Gustaf and Örjan visit all such cluster locations in order to better understand how these cats spend their days, and in particular to record how often they make a kill. They note the prey species as well ad age and sex of any kill they find.
Today‘s cluster was on a ridge line just above our camp site – a short, but steep hike away. The data suggested that it was a resting place, rather than a kill site. After about 45 minutes of uphill scrambling, Gustaf’s GPS unit indicated that we had reached the precise spot where Nachin Devee, aka M13, the young male snow leopard we’re tracking, had spent a leisurely afternoon just a few days ago.

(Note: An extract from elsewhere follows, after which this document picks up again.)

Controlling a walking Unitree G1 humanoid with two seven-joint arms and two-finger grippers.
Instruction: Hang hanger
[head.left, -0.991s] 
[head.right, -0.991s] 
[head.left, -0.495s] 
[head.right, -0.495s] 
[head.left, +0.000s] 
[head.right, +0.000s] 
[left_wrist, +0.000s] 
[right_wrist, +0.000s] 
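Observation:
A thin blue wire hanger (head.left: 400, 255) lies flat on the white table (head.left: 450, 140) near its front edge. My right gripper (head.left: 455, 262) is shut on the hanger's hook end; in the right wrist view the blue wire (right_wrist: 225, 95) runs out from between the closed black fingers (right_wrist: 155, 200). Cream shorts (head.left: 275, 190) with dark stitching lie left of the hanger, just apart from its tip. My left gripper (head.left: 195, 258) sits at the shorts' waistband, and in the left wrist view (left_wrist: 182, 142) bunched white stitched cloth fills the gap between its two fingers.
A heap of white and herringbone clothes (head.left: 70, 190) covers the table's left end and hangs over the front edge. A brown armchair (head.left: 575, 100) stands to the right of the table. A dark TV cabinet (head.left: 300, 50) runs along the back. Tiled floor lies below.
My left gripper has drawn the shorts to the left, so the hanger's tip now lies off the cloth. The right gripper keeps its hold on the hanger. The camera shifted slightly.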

We quickly found his “day bed”, a flat area on a small ledge overlooking the valley we’d just trekked up. The grass was still pressed flat against the rock where the cat had rested, and we even found some thin white hair that Gustaf identified as a snow leopard’s.
We noted our findings, then hiked up a little further to the ridge line. From there, we were treated to an unforgettable view: before us, to the East, stretched the so-called “badlands”, a moonscape of rugged boulders and ravines that is barren and desolate even by the Gobi’s standards. To the South lay the endless, flat expanse of the South Gobi plain, stretching all the way into China; barely visible behind a manmade border fence and a natural curtain of sand and dust.
Just below us, at the foot of the mountain and the edge of the open desert, we can make out a herder’s camp: a ger, a motorcycle, and a simple enclosure for goats. Thanks to Gustaf’s binoculars, I can make out the metal fence our team has helped the herder build around the enclosure two years ago.
We hiked along the ridge line for a while, noticing snow leopard signs all along the way: scrapes, pug marks and even scats. Örjan and Gustaf call these surprisingly flat and wide ridges “snow leopard highways” because they’re used so often by these cats. Unfortunately, we can’t trap and collar snow leopards up here though. It would take too long to reach a cat in a snare, and the terrain is too steep for a drowsy cat that’s just waking up from anesthesia to safely navigate. We do use these ridge lines for camera trap studies though, which sometimes produces spectacular results.
Exhausted, we head back to camp and make dinner. Then, the waiting game continues – but for tonight, it seems there will be no captures yet.